P050320 : Essai de phase 3 randomisé, en double aveugle, comparant 2 schémas anesthésiques, par propofol et rémifentanil ou sévoflurane et sufentanil, chez des patients ayant une tumeur cérébrale supratentorielle résécable.

Updated on

Cancer type(s) :

  • Tumeur cérébrale supratentorielle.

Specialty(ies) :

  • Autres (cryothérapie, radiofréquence, homéopathie,...)

Sex :

hommes et femmes

Age category :

Entre 18 et 75 ans

Sponsor :

Assistance Publique - Hôpitaux de Paris (AP-HP)

Trial status :

clos aux inclusions

Trial progress :

Ouverture prévue le : -
Ouverture effective le : 01/11/2006
Fin d'inclusion prévue le : -
Fin d'inclusion effective le : -
Dernière inclusion le : 30/11/2011
Nombre d'inclusions prévues:
France: 100
Tous pays: -
Nombre d'inclusions faites :
France: 69
Tous pays: -
Nombre de centre prévus :
France: -
Tous pays: -

Summary

L’objectif de cet essai est de comparer 2 types d’anesthésies, par propofol et rémifentanil ou par sévoflurane et sufentanil, chez des patients ayant une tumeur supratentorielle.

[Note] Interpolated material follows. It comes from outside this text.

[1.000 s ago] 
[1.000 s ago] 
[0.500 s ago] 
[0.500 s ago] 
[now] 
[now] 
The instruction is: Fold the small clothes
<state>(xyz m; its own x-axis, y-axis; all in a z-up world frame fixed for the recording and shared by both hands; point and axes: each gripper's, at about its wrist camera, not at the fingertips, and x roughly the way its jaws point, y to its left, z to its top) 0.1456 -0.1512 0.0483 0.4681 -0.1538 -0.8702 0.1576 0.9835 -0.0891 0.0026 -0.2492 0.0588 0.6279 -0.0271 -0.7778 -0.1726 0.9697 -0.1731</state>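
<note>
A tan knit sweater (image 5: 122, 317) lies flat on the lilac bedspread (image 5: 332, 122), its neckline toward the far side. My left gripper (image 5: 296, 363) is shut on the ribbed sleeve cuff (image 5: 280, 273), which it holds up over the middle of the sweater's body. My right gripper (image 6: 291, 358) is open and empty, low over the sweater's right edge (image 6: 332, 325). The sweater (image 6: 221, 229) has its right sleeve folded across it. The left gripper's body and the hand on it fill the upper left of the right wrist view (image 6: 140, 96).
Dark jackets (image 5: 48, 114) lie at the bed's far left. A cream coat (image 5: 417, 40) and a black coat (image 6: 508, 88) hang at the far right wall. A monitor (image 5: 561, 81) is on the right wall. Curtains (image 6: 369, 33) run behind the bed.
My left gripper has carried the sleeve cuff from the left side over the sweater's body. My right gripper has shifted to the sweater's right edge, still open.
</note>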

Les patients seront répartis de façon aléatoire dans 2 groupes.

Les patients du 1er groupe auront une anesthésie associant une perfusion de propofol et de rémifentanil.

Les patients du 2ème groupe auront une anesthésie associant une perfusion de sufentanil et de sévoflurane.

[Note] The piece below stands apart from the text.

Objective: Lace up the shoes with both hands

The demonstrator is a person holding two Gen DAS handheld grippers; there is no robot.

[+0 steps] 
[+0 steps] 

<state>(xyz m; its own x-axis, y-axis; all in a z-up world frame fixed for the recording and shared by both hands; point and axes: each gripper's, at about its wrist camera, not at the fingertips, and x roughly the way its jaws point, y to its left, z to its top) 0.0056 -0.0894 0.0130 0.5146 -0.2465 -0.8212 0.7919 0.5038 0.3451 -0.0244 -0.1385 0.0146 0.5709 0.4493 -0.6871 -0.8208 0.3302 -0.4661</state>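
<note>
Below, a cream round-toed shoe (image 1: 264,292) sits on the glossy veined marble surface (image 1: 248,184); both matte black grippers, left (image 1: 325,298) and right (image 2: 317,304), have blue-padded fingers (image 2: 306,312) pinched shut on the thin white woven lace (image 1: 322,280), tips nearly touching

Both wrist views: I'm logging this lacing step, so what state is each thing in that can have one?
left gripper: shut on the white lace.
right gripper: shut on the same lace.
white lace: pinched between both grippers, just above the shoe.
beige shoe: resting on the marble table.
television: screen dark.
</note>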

Dans cet essai ni le médecin, ni le patient ne connaitront le type d’anesthésie administré.

Target population

  • Type of cancer : Tumeur cérébrale supratentorielle.
  • Sex : hommes et femmes
  • Age : Entre 18 et 75 ans

Trial references

  • RECF No. : RECF0875
  • EudraCT/ID-RCB : -
  • Interest links : http://clinicaltrials.gov/show/NCT00389883

Trial characteristics

  • Type of trial : traitement symptomatique
  • Randomized trial : Oui
  • Placebo-controlled trial : Non
  • Phase : 3
  • Scope of investigation : multicentrique - France

Trial contacts

Scientific trial contact

- NON PRéCISé

,
null ,

Public trial contact

- NON PRéCISé

,
null ,

More scientific details

Official trial title : Anaesthesia for supratentorial tumor resection : a double-blind comparison of target plasma concentration of propofol-remifentanil and sevoflurane-sufentanil.

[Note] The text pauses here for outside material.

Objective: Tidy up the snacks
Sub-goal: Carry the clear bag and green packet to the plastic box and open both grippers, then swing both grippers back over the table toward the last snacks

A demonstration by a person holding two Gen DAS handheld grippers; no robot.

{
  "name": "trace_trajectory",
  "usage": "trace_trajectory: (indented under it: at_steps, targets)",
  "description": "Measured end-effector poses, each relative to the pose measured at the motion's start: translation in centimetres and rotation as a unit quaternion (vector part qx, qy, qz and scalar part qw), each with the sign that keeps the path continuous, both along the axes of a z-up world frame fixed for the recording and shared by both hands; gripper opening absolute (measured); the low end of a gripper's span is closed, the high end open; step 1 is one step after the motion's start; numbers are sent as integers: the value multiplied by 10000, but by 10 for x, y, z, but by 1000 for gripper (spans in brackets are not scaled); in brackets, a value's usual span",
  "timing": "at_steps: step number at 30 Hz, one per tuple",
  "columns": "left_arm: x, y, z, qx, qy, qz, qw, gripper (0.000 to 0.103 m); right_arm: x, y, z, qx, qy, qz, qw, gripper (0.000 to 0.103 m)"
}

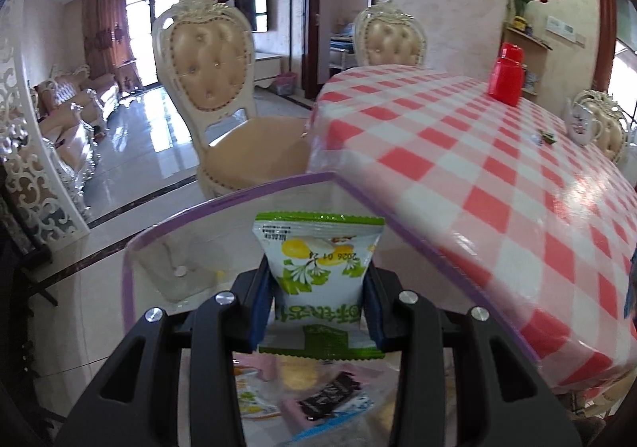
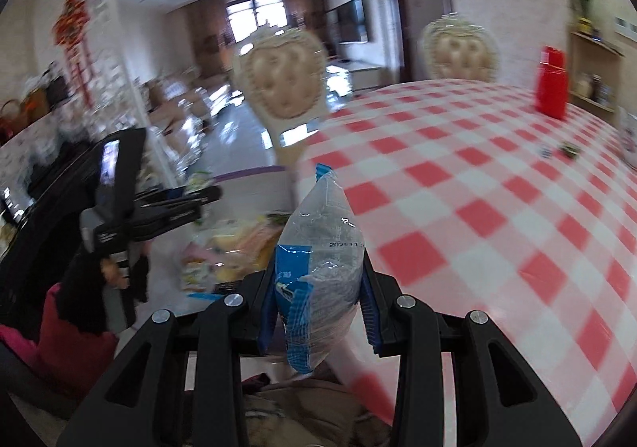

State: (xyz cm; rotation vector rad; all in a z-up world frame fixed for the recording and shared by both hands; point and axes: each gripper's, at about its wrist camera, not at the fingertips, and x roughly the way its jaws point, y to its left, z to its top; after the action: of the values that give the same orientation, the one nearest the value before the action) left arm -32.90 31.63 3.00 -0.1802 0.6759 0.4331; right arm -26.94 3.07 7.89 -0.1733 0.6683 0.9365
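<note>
Left gripper (image 1: 318,307): jaws were closed partway, clamped on a green-and-white printed snack packet (image 1: 318,259), held upright above a clear plastic bin with a purple rim (image 1: 167,244) beside the near left edge of the counter covered in red-and-white checked cloth (image 1: 477,176). More wrapped snacks (image 1: 314,399) lay below. Right gripper (image 2: 318,307): jaws were clamped on a clear, blue-printed snack bag (image 2: 322,248), held upright off the counter's near edge. A red plastic jug (image 2: 551,86) stood at the far edge.
</note>
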Motion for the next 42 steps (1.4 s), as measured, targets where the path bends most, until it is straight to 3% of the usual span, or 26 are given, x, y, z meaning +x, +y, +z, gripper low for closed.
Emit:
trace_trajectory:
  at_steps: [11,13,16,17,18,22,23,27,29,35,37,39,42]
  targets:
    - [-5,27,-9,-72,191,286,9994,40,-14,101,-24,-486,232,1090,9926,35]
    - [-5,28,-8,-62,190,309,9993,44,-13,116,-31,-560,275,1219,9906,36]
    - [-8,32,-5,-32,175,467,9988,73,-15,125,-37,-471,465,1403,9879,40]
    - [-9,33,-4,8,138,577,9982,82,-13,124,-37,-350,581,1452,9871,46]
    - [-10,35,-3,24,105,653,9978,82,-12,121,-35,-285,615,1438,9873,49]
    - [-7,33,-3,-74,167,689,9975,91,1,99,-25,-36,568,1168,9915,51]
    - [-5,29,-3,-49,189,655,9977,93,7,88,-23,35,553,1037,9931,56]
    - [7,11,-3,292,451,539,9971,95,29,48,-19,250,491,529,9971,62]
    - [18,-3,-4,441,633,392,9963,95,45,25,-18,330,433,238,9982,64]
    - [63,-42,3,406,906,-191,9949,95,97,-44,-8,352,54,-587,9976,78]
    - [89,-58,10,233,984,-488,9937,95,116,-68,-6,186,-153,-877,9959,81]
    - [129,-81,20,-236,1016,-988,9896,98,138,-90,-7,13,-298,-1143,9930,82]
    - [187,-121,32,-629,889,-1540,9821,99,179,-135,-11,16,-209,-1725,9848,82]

Summary for professionals : Il s’agit d’un essai de phase 3, randomisé, en double aveugle et multicentrique. Les patients sont randomisés en 2 bras de traitement anesthésique : - Bras A : les patients reçoivent du propofol et du rémifentanil en perfusion. - Bras B les patients reçoivent du sufentanil et du sévoflurane en perfusion.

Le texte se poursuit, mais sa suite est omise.